__Activity__. Report how many lines of the data below contain "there". Give nothing besides the number.

Records from a dataset:

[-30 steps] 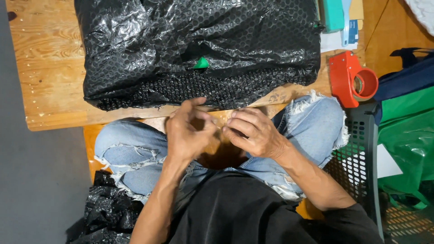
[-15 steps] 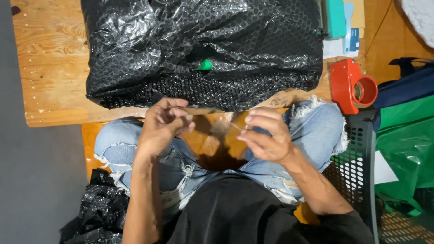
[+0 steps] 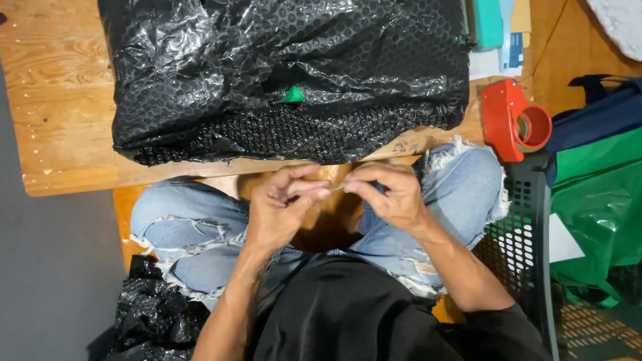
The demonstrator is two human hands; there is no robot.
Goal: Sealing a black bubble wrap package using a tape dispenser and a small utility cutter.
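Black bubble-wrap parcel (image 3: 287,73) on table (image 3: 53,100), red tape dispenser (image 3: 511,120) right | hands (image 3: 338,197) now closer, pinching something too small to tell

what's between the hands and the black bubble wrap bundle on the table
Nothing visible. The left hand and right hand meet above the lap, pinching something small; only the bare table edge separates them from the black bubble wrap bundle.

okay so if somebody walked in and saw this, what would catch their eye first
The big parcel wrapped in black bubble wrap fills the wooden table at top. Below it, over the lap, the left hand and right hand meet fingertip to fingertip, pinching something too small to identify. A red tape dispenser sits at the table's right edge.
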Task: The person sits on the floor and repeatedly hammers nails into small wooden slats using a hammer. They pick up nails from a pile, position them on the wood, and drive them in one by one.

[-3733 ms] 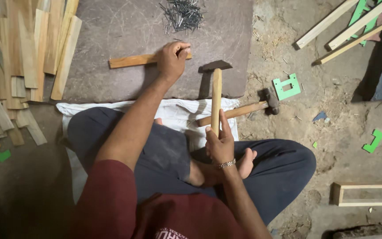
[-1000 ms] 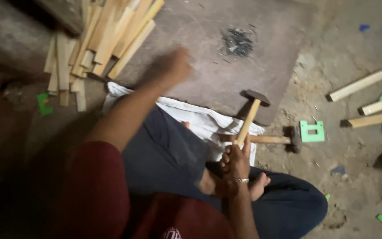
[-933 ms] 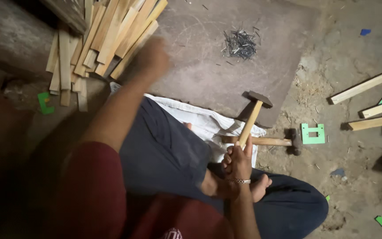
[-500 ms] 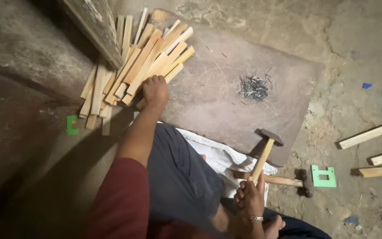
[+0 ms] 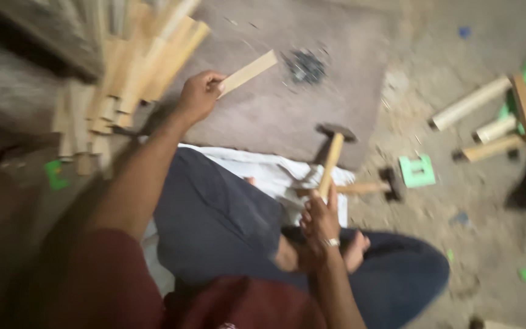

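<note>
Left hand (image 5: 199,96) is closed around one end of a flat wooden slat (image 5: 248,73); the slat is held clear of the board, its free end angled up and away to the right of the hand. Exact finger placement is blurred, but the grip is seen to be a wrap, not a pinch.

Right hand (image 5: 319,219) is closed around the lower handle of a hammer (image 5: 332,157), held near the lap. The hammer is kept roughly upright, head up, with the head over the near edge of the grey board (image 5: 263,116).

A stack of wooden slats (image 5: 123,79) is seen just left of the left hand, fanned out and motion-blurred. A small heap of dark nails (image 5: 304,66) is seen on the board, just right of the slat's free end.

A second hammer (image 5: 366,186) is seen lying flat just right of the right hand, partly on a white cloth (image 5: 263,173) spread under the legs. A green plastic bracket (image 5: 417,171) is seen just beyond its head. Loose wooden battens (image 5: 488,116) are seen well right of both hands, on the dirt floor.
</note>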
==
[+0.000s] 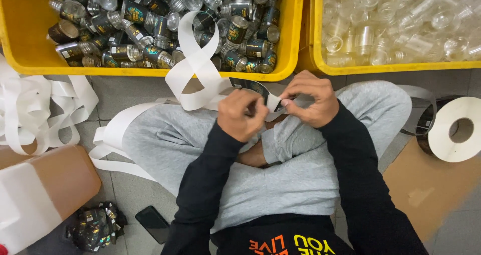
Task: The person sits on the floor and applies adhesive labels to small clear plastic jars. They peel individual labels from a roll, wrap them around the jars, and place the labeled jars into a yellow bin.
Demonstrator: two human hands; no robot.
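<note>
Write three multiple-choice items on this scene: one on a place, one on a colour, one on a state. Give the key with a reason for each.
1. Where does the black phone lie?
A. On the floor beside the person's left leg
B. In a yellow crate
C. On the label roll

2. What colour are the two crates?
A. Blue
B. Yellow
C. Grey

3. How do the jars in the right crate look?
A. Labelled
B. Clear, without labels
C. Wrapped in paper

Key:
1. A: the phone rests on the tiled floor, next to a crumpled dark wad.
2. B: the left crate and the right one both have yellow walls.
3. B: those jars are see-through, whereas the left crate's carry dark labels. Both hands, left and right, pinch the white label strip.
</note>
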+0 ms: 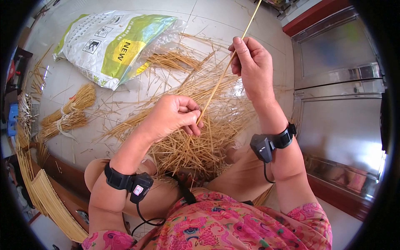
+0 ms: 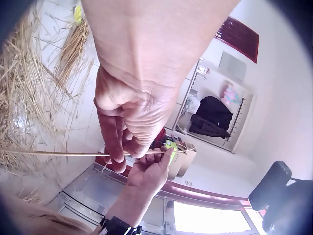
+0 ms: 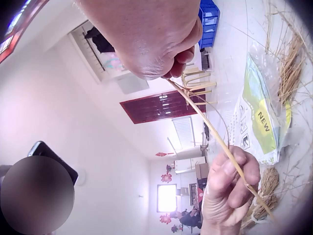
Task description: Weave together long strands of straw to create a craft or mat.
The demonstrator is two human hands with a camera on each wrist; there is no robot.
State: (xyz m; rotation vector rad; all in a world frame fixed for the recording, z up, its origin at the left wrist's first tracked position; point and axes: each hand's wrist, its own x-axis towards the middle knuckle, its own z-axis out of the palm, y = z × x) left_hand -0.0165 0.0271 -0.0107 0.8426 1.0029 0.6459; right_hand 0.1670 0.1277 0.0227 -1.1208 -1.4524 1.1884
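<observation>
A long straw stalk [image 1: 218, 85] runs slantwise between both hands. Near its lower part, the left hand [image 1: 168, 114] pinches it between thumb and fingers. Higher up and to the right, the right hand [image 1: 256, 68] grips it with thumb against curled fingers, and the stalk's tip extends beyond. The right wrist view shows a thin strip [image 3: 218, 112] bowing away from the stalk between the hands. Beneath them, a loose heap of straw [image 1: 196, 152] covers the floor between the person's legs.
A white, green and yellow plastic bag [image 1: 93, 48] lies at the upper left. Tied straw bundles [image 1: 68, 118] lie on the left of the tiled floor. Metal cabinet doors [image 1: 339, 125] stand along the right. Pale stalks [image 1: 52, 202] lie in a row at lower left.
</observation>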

__Answer__. 2